On 7/19/22 08:37, Simon Clubley wrote:
> On 2022-07-18, Arne Vajhøj <arne at vajhoej.dk> wrote:
>> On 7/18/2022 2:16 PM, Simon Clubley wrote:
>>> On 2022-07-16, Arne Vajhøj <arne at vajhoej.dk> wrote:
>>>> VMS Fortran and VMS C++ does not support newer standards - but those
>>>> newer standards are used on other platforms.
>>>
>>> Devil's Advocate time: Does adding new standards to a language sometimes
>>> make it so complex that it's better to start over with a new language
>>> that covers the same usage cases ?
>>
>> I think so.
>>
>> But probably not in the case of Fortran 95 -> 2003 and
>> C++ 98 -> 11.
>>
>> (Fortran 77 -> 90 could have been a case)
>>
> 
> As can what's going on with C++ at the moment.
> 
> In the same way as the police have no motivation to reduce the overall
> number of criminals in society (after all, if you reduce the number of
> criminals, you reduce the number of police required), standards bodies
> have no motivation to declare a language "complete", because if they do,
> they will be out of a job.

Or like Doctors have no reason to cure illnesses.  They make too
much money treating repeat customers.  :-(

> 
> I wonder if we've reached the point where some standards bodies keep
> adding features for their own benefit (ie: to keep them in a job),
> instead of for the benefit of the software developers they claim to
> be working on behalf of ?

A recent discussion over in the COBOL group had me thinking of this
again.  His point was that something that should have been clearly
spelled out in the standard doesn't appear to be.  I think it is but
not where he was looking.  I would have confirmed this but I am
unwilling to pay ISO hundreds of dollars just to read a standard.
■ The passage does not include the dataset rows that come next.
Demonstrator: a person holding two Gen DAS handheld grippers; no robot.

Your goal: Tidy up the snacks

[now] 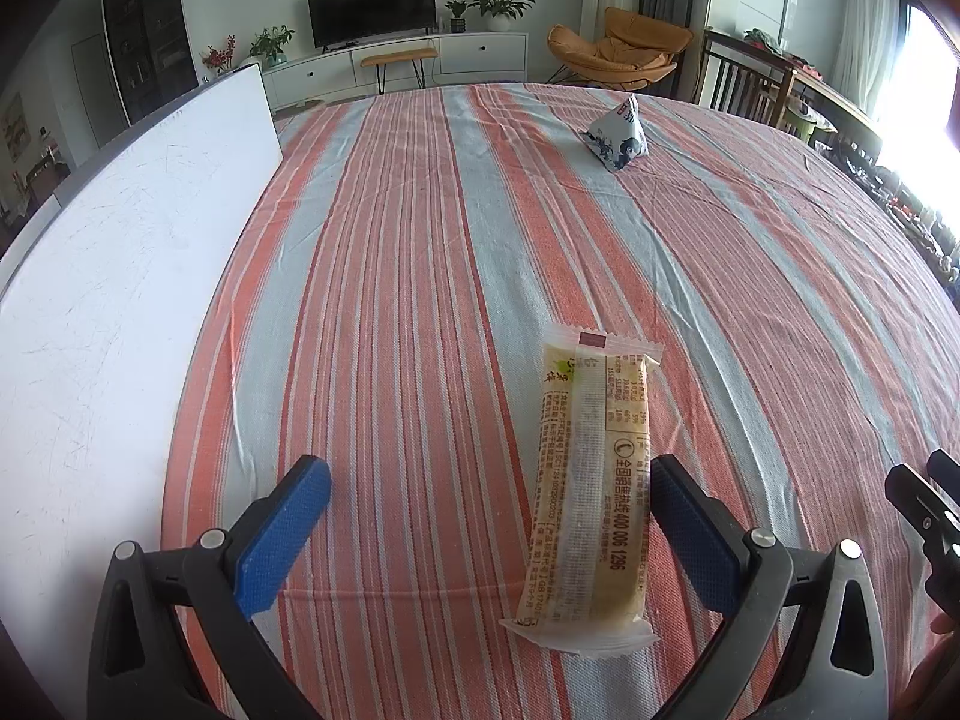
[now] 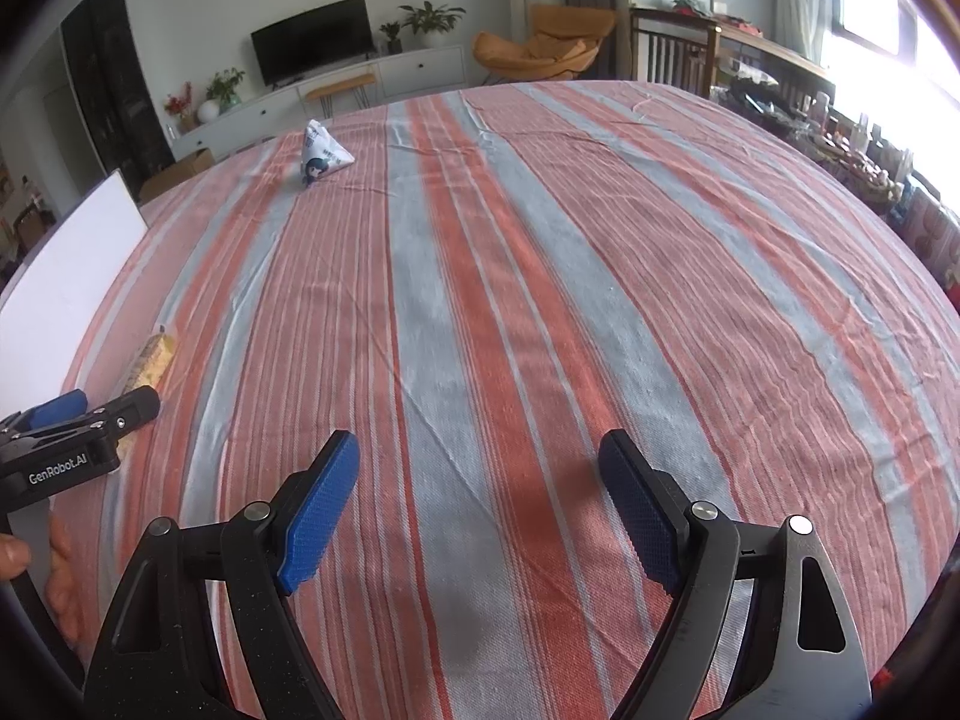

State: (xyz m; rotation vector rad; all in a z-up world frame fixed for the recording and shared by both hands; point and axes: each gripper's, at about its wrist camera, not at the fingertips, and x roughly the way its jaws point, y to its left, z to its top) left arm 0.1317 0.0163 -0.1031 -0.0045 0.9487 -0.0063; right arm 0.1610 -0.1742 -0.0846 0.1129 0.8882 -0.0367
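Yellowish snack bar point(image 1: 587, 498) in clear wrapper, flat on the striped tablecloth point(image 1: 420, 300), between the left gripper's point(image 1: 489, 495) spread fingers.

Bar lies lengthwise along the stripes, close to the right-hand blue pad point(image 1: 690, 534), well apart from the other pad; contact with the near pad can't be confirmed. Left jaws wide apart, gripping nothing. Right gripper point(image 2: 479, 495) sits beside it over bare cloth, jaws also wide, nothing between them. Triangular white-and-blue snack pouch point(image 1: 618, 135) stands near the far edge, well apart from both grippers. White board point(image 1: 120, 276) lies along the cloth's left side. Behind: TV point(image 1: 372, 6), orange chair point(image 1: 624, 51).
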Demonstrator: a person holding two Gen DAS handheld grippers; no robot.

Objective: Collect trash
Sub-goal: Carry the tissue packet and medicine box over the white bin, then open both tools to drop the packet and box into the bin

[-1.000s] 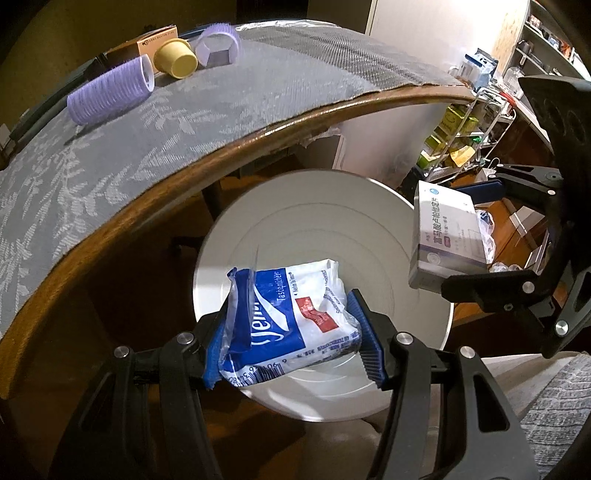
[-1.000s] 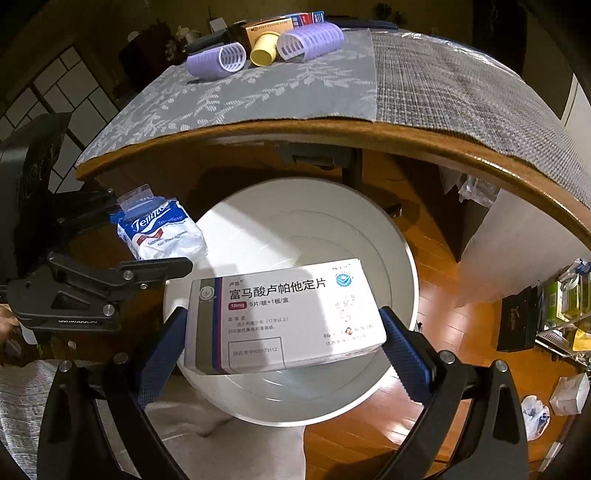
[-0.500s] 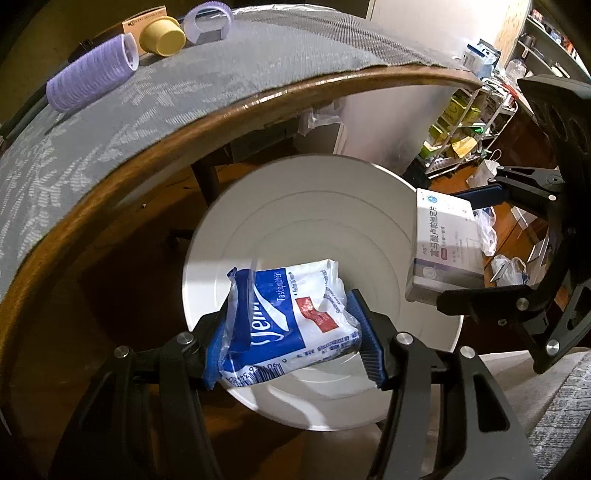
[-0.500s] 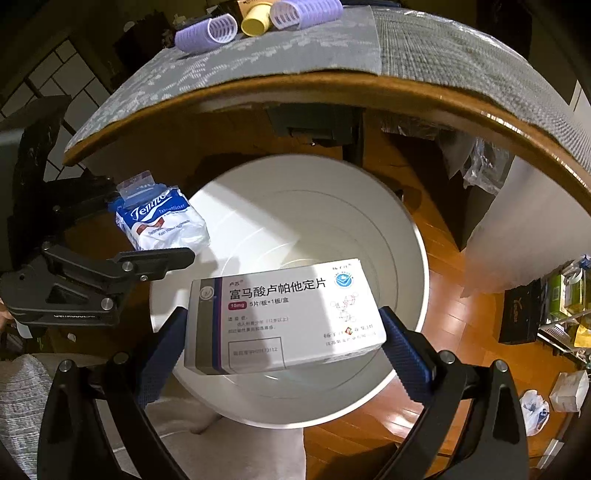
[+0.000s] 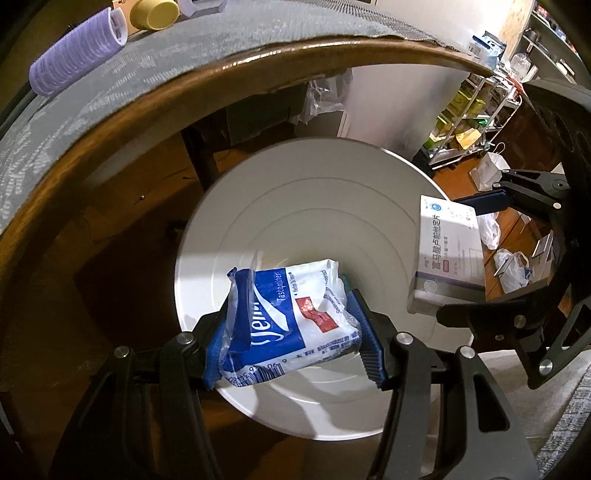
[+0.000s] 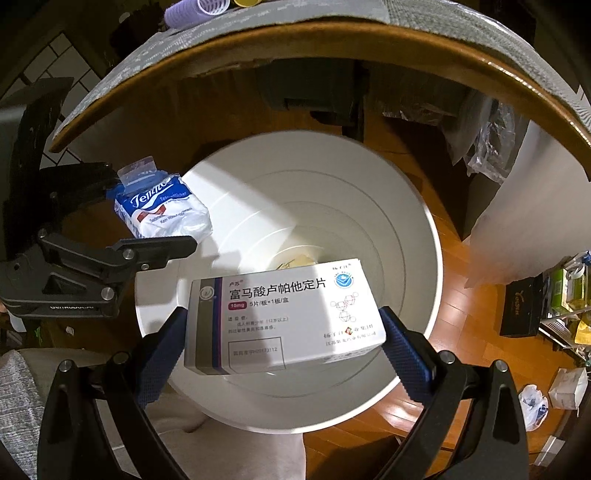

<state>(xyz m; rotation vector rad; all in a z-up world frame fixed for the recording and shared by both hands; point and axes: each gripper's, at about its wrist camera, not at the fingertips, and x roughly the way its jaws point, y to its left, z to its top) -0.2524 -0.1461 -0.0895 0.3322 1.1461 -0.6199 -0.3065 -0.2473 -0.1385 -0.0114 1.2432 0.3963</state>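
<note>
1. Two hand-held grippers hang over a white bin point(image 5: 295, 206) on the wooden floor point(image 6: 461, 306), each loaded: the left gripper point(image 5: 291, 332) has its blue fingers point(image 5: 369, 347) clamped on a blue-and-white tissue pack point(image 5: 291, 314), and the right gripper point(image 6: 284, 339) squeezes a white medicine box point(image 6: 284, 314) by its two short ends.

2. The step in hand looks like the drop. Both pieces of trash sit above the bin's open mouth, the tissue pack towards its left rim as the right wrist camera shows it, the box nearer the middle (something small and pale lies at the bottom, too dim to name).

3. The next move, by my reading, calls for each pair of fingers to let go while its load is well inside the rim. The tissue pack hangs close to the edge, so the left gripper may want to come further in first.

4. Behind and above the bin curves the wooden edge of the worktop point(image 5: 184, 96), covered by a grey patterned cloth point(image 5: 92, 110). On it lie a purple hair roller point(image 5: 77, 55) and a yellow cup point(image 5: 155, 16).

5. The room is dim and cluttered: a wire shelf rack point(image 5: 476, 110) with packets at the right, and plastic bags point(image 5: 513, 266) lying on the floor beside it.
</note>
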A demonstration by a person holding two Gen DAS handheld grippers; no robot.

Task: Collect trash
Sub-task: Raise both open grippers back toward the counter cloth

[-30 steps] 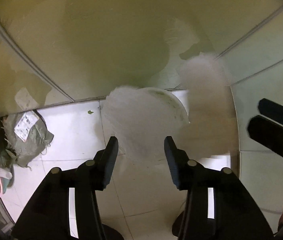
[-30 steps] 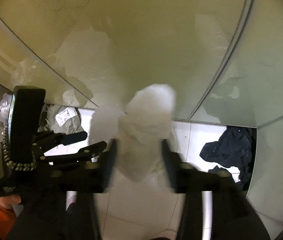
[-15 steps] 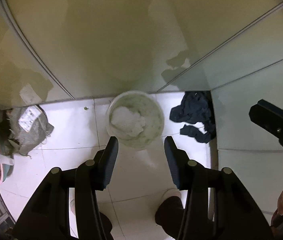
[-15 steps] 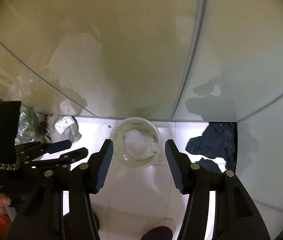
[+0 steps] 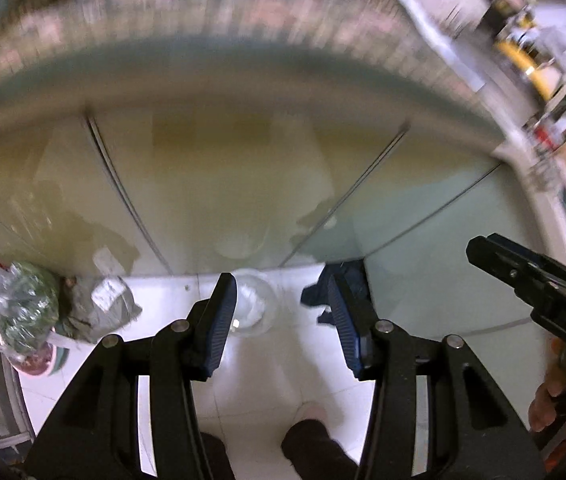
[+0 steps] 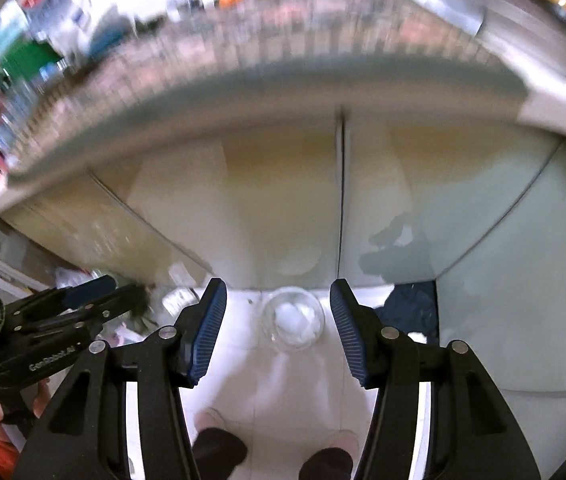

So this brings us to just what the purpose of standards are.  One would
think that the desire would be to make them as widespread as possible so
that people would actually use them, but no, we hide them and charge
ridiculous amounts of money just to read them (and ISO is not the only
one who does that!!)

And what should be in a standard?  Wouldn't you think the standards
bodies would talk to the practitioners before creating a standard to
get an idea what they need and want in a language?  But, no, they
write their standards in vacuums putting in things the practitioners
didn't ask for and certainly don't want.  And then get upset when the
practitioners refuse to use the crap they never wanted.  So then, why
do they put it in the standard?

And then you have all the stuff the practitioners wanted that the
standards bodies refused to consider.  The result is vendor extensions
with each vendor doing the same task differently instead of all of them
doing the same way.

I really think it is time to drop the concept of academia generating
standards and create a standards body concept made up of and run by
the practitioners of the IT world.  I think it would get corporate
support because they stand to profit from it in the long run.